**What the exercise asks**
Please write out exactly, and only, the lines from the first in the material below to the line containing "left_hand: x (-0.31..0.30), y", both included.

===

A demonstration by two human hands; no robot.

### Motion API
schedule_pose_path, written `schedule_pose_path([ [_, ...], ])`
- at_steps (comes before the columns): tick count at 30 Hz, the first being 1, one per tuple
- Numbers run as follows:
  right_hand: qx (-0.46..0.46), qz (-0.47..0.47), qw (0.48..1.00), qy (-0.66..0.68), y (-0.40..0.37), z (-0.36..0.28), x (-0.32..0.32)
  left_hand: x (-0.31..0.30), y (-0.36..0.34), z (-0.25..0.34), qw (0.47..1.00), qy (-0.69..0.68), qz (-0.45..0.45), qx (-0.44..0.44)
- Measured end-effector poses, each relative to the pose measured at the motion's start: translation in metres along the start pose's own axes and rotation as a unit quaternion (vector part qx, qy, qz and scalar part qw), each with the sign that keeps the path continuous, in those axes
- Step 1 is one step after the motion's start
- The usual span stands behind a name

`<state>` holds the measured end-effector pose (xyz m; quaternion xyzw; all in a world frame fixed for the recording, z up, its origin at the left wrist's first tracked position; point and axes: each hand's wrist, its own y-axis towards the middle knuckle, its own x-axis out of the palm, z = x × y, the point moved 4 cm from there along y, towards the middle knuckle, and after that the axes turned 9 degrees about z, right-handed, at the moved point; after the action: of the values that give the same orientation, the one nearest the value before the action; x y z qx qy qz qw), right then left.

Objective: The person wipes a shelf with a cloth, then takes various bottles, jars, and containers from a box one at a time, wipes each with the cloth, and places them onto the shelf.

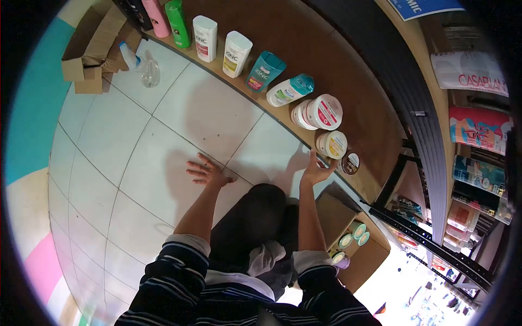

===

**Exercise response**
A demonstration by two human hands; no robot.

### Motion API
schedule_pose_path, written `schedule_pose_path([ [_, ...], ])`
- at_steps (comes before the columns): tick count at 30 Hz, the first being 1, one per tuple
- Numbers run as follows:
  right_hand: qx (-0.46..0.46), qz (-0.47..0.47), qw (0.48..1.00), qy (-0.66..0.68), y (-0.40..0.37), z (-0.36..0.28), x (-0.32..0.32)
  left_hand: x (-0.31..0.30), y (-0.36..0.34), z (-0.25..0.34), qw (0.47..1.00), qy (-0.69..0.68), qz (-0.45..0.45), qx (-0.44..0.44)

Nothing remains to be added to the response.